泣きそうな時、抱き締めて欲しいのはあの人だけだから。

帰り道。
友達と別れた後、鞄から携帯を取り出して開く。
せめてメールしようかな…。メールはあんまり好きじゃない。だけど、電話よりは迷惑にならないと思うから。
何を書こうか、散々悩んだ上に結構長い文章になっちゃって、結局メールを送る前に家に着いてしまった。思わず苦笑いが零れる。
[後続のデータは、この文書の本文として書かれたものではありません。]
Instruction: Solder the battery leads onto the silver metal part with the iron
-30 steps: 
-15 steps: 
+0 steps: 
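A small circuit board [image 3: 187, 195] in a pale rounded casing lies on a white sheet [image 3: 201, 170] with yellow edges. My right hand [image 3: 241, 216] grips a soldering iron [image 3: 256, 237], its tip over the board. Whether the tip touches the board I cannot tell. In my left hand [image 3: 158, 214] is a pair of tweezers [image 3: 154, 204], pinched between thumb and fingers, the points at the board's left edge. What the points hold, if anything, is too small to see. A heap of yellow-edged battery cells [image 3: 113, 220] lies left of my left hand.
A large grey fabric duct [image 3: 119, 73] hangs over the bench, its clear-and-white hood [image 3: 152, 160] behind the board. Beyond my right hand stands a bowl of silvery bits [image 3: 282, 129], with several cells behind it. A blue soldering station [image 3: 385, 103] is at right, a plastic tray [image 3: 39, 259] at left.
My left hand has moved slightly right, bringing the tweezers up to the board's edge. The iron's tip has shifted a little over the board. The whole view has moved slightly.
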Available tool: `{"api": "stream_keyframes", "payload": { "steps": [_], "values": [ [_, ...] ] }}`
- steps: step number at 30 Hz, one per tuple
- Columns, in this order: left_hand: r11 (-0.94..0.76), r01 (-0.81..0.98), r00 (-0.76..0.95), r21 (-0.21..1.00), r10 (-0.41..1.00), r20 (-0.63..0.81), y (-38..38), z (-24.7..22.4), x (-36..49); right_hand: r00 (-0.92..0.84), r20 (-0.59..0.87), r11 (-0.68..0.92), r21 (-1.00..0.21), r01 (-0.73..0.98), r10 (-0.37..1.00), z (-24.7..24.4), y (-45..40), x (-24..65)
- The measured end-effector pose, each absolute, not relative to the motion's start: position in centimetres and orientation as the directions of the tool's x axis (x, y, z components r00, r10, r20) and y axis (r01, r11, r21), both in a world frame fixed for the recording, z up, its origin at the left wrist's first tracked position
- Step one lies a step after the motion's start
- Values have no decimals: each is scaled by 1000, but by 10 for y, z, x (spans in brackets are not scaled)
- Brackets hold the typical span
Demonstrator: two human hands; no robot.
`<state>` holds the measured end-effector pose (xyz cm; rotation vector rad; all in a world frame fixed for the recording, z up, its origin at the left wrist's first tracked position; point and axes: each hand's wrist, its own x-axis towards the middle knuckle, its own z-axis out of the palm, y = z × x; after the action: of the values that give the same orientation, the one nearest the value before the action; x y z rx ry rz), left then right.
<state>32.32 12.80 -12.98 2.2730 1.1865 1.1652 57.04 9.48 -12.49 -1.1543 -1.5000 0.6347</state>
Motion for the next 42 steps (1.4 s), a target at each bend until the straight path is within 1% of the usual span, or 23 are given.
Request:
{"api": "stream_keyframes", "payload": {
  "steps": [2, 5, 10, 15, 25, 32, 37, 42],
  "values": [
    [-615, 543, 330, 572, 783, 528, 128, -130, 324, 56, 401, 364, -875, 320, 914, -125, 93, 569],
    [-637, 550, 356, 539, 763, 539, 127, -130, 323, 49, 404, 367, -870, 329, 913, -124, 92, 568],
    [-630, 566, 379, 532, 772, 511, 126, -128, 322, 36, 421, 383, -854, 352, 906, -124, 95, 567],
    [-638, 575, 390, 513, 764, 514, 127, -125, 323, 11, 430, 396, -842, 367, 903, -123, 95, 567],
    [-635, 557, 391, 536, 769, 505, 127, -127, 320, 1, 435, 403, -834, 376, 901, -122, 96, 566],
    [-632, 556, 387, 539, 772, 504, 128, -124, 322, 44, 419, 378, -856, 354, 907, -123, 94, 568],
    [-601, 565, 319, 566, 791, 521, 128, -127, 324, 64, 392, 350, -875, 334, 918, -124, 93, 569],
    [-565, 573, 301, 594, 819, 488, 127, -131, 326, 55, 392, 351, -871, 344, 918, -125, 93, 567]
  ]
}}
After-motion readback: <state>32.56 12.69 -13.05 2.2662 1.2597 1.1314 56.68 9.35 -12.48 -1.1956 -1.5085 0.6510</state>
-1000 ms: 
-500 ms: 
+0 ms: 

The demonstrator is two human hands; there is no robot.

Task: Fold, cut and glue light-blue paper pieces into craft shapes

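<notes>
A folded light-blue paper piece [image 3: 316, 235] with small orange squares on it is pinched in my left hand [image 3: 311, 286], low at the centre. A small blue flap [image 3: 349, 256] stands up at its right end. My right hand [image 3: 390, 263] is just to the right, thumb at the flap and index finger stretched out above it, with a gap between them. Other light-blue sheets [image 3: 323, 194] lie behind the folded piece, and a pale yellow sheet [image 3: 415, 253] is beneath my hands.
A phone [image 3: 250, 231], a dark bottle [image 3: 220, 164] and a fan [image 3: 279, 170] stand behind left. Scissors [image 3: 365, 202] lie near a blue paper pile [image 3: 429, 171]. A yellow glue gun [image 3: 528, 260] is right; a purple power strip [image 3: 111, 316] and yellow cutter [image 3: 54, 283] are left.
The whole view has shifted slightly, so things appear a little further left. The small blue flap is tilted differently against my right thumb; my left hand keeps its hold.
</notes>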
あの人は今、何をしてるんだろうか。仕事かな?忙しいのかな?
我侭なんか言わない、俺はあなたと会える日をいつまでも待ってる。
だから、せめてこのメールを読んでくれますように…。そう願いを込めて、俺は送信ボタンを押した。


*****


ブックマーク整理により、某所から持ってきた小説。
色んなところで書かないで、書く場所を統一しようぜって話ですよねー。
ちなみに書いた当初の後書きには、『何が書きたかったんだろう…?(笑)とりあえず遠距離恋愛』と書いてありました。